China’s State Council Information Office and Ministry of Justice have not responded to CNN’s request for comments. They have previously criticized ASPI for receiving funding from US government agencies and claimed it has “no credibility.”
These smart technologies can help prevent crime and make Chinese cities far safer, Xiao acknowledged – but “because of the political system, the same technology can be used, and actually is being used, (for) political persecution.”
China’s court system, which answers to the CCP, already boasts a conviction rate above 99%.
Xiao pointed to several vulnerable groups who may be further targeted – including religious and ethnic minorities like Uyghurs, and political dissidents, who have long faced government repression.
Chinese companies, backed and funded by the central government, are now also working to develop large language models (LLMs) for minority languages – including Uyghur, Tibetan, Mongolian and Korean – for better “monitoring and controlling communications in those languages,” the report found.
These LLMs could potentially be used to surveil what minority communities are posting and sharing, and to manipulate what information they receive, according to Xiao and the report.
The role of China’s tech giants
The report also highlighted the role of China’s biggest tech companies, calling them “key enablers and enforcers of the CCP’s online content censorship policies.”
These companies were always required to follow the central government’s content regulations – but have now become key figures developing censorship technologies and selling them to smaller companies around the country, sometimes cooperating with authorities on criminal cases, the report said.

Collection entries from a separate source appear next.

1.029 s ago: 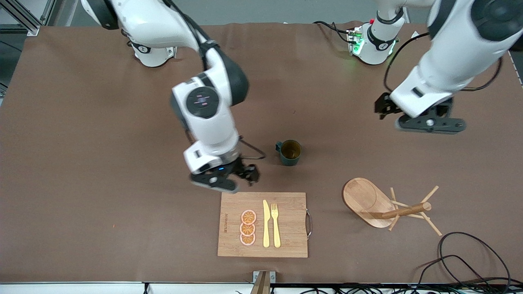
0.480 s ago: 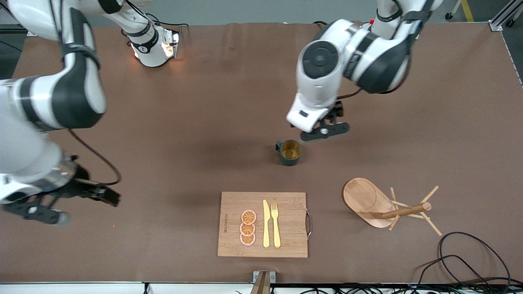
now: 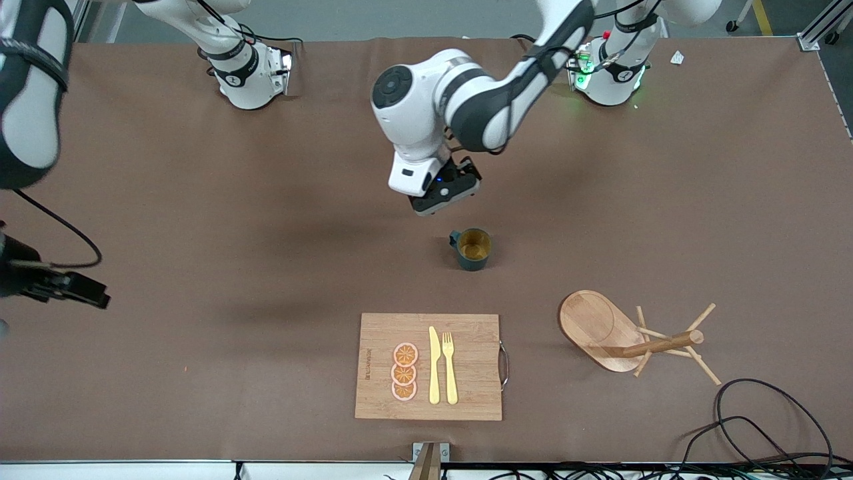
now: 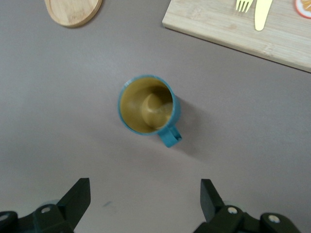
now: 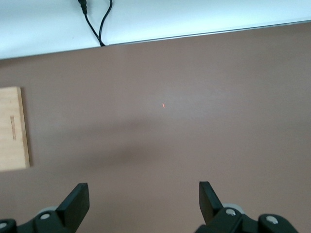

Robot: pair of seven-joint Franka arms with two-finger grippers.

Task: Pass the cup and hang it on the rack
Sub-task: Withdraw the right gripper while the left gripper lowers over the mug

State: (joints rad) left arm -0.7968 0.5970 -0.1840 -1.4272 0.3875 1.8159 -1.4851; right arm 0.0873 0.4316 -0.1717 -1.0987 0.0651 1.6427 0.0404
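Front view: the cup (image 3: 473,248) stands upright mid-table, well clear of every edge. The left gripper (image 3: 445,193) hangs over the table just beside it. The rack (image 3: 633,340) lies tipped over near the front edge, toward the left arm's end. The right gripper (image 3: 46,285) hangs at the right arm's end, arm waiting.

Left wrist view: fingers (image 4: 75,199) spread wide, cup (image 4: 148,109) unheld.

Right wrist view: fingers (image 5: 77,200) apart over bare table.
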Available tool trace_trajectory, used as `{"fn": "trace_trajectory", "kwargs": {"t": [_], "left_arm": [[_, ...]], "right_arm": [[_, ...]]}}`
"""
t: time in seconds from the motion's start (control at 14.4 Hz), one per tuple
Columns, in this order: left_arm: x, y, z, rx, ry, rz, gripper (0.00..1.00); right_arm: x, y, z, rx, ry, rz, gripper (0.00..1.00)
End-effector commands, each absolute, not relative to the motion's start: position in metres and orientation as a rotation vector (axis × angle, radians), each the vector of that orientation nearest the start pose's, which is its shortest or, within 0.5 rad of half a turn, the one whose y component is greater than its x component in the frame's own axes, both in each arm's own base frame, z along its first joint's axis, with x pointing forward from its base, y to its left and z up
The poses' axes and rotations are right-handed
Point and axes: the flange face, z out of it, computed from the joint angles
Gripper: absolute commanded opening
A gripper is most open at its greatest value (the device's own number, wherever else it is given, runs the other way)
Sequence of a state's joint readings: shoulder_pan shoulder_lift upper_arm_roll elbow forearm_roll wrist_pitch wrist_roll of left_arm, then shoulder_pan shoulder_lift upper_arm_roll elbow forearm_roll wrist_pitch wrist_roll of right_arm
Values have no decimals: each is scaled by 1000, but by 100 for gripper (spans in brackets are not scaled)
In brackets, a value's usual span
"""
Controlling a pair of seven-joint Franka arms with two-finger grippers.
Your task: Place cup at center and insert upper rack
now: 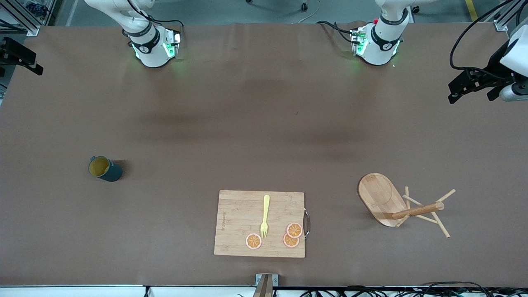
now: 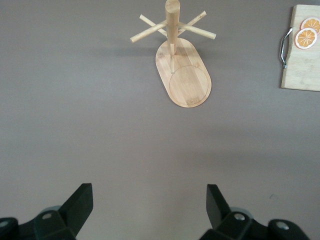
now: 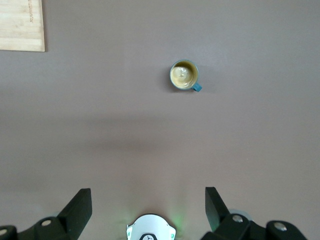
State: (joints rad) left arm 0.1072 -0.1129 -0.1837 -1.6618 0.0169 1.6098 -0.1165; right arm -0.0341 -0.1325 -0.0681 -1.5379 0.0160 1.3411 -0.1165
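The dark teal cup (image 1: 105, 168) with a mustard-yellow inside stands upright on the brown table toward the right arm's end; it also shows in the right wrist view (image 3: 184, 75). The wooden upper rack (image 1: 381, 198), with an oval base, a round post and thin pegs, stands toward the left arm's end; it also shows in the left wrist view (image 2: 184, 75). My left gripper (image 2: 150, 200) is open and empty, high at the table's edge (image 1: 472, 88). My right gripper (image 3: 148, 200) is open and empty, high at the opposite edge (image 1: 24, 62). Both are well clear of the objects.
A rectangular bamboo cutting board (image 1: 239, 222) lies near the front camera, between cup and rack. On it lie a yellow fork (image 1: 265, 216) and three orange slices (image 1: 294, 230). The board's corner shows in both wrist views (image 2: 305, 65) (image 3: 20, 25).
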Motion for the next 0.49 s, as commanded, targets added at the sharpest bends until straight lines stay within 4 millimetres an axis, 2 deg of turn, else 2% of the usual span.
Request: {"fn": "trace_trajectory", "kwargs": {"t": [0.0,0.21,0.35,0.42], "left_arm": [[523,-41,648,-3104,-29,-90,100],[523,-42,649,-3104,-29,-95,100],[523,-42,649,-3104,-29,-93,100],[525,-42,647,-3105,-29,-88,100]], "right_arm": [[494,-59,675,-3121,1,144,100],[528,-89,630,-3111,92,191,100],[565,-110,576,-3085,127,236,100],[576,-116,565,-3079,115,202,100]]}}
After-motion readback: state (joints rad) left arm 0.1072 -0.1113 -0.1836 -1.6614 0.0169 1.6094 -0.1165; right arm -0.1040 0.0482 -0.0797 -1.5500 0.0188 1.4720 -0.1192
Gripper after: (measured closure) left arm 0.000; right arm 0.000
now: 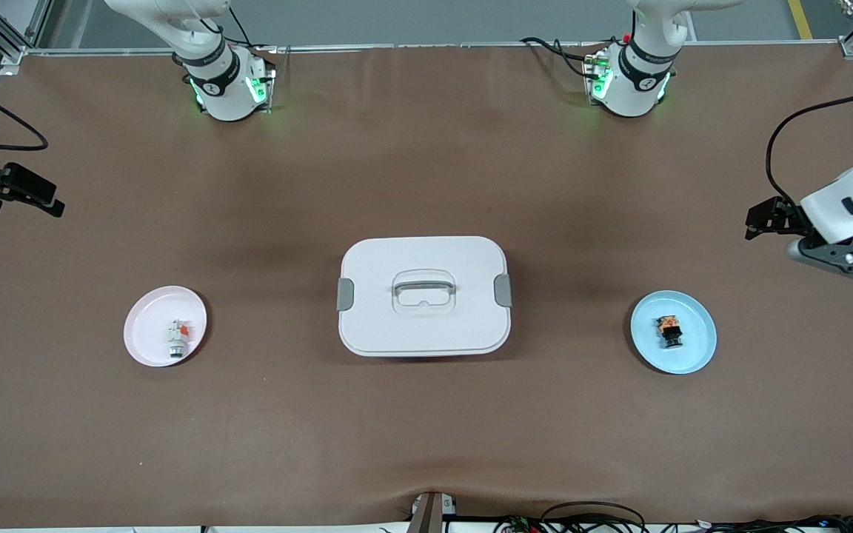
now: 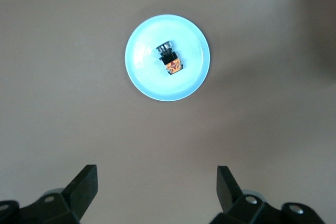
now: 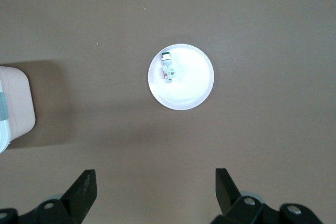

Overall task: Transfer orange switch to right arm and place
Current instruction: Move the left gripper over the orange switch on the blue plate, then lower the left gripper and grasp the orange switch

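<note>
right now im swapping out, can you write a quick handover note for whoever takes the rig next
Left gripper: open, empty, up in the air at the left arm's end of the table, above the blue plate.
Right gripper: open, empty, above the pink plate.
Orange switch: lying on the blue plate, untouched.
White-grey part with the red tab: on the pink plate.
White lidded box: mid-table between the plates, lid on.
Done: nothing yet.
Left: left gripper picks the switch, hands it to the right gripper, right places it.
</note>
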### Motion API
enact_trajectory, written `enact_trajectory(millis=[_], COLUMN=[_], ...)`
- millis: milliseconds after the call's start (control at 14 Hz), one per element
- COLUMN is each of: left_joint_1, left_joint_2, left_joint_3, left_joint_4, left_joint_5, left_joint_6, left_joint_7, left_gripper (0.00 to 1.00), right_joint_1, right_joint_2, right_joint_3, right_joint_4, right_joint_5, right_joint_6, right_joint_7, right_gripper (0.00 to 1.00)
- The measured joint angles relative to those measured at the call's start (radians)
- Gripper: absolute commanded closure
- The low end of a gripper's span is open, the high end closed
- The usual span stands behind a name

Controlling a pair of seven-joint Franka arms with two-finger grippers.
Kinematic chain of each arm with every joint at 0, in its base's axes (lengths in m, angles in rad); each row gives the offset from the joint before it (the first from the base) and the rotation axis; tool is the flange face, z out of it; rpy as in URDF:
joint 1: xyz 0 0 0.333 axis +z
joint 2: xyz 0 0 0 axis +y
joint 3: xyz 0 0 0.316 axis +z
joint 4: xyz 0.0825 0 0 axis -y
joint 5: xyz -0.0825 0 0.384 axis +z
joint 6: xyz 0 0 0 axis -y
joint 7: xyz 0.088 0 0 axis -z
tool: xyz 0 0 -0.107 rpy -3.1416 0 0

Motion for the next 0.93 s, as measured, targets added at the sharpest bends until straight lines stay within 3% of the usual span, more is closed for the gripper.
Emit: enact_trajectory(millis=[570, 926], left_joint_1=[0.03, 0.025], left_joint_2=[0.244, 0.34], left_joint_3=[-0.001, -0.009], left_joint_4=[-0.015, -0.013], left_joint_5=[0.0, 0.0], left_joint_6=[0.321, 0.449], left_joint_7=[0.436, 0.615], left_gripper=[0.0, 0.0], right_joint_1=[0.0, 0.0], right_joint_2=[0.0, 0.0], right_joint_3=[-0.001, -0.002], right_joint_4=[-0.002, -0.003], right_joint_5=[0.0, 0.0], right_joint_6=[0.002, 0.002], right_joint_7=[0.0, 0.0], right_gripper=[0.0, 0.0])
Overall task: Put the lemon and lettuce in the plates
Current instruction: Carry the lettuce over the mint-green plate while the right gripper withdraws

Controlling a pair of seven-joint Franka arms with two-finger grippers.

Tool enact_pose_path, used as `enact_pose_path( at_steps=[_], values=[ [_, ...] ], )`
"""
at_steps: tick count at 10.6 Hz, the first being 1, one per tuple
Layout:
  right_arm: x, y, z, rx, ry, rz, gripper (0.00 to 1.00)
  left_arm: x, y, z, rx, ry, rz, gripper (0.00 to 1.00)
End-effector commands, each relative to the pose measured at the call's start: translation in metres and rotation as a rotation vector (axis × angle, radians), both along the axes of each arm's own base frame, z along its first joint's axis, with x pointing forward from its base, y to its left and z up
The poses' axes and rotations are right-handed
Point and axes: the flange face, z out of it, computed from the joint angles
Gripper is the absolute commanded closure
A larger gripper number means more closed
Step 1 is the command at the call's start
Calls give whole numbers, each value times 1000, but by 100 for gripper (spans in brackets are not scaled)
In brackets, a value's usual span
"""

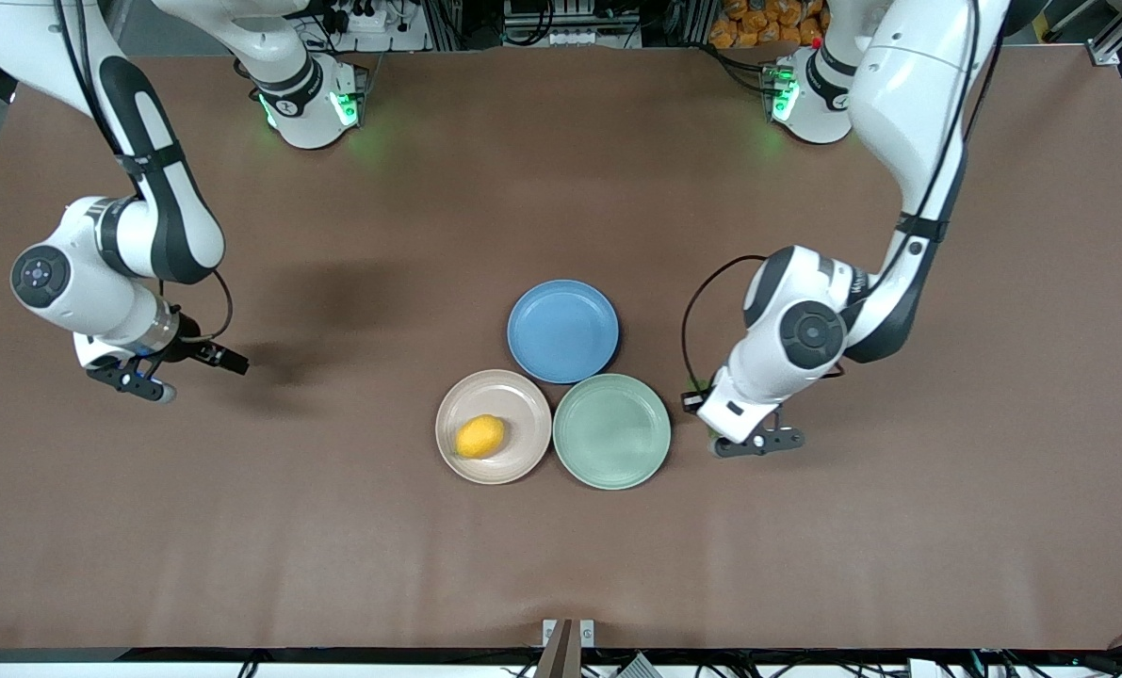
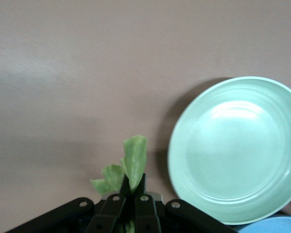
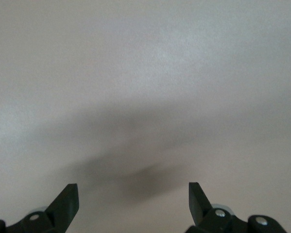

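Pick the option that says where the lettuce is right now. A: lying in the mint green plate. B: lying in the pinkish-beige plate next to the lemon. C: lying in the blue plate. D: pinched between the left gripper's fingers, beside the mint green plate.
D: the left wrist view shows the lettuce clamped in the left gripper, with the mint green plate beside it holding nothing.

Front view: high camera facing both arm bases across the bench (image 1: pixel 334 565), taking in the whole surface; left wrist view: close above the bench, looking down past the left end effector (image 2: pixel 130 187) onto the green plate (image 2: pixel 237 150), which the front view shares (image 1: pixel 611 431); right wrist view: close, looking down past the right end effector (image 3: pixel 133 196) at bare bench.
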Motion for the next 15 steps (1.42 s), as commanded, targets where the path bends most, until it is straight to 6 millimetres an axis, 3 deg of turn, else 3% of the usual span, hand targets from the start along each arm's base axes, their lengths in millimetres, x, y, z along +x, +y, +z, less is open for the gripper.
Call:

For instance, ByteDance, the parent company of TikTok, censors content on Douyin, the version of the app primarily used in China – blocking or downvoting politically sensitive content.
Tencent, a social media and gaming giant, uses AI to monitor user behavior and assign them “risk scores” based on their online activity, including penalties for violations across social media, chat groups and other communication platforms, the report said.
Search engine Baidu sells a number of content moderation tools and has cooperated with government agencies in more than 100 criminal cases, primarily regarding fraud and cybercrime, the report said.
“Online, AI enables real-time censorship and public-opinion shaping: platforms use automated moderation, sentiment analysis and recommendation algorithms to downrank criticism and push party-aligned narratives,” said Attrill, the report co-author.
CNN has reached out to all three companies for comment.
The growing ecosystem of Chinese AI surveillance and censorship tools, which small and medium enterprises are developing in-house as well, also has global implications, the report warned – with other authoritarian countries like Iran and Saudi Arabia also using AI to surveil their populations.
“Chinese LLMs these days are dominant open-weights models, which means that many other countries – their companies, their research units – might use the Chinese model because it’s cheap, it’s free,” said Xiao.
But “if you use those models, you’re fundamentally sitting on their platforms,” he added. “The censorship and the surveillance and the control, the influence, come with it.”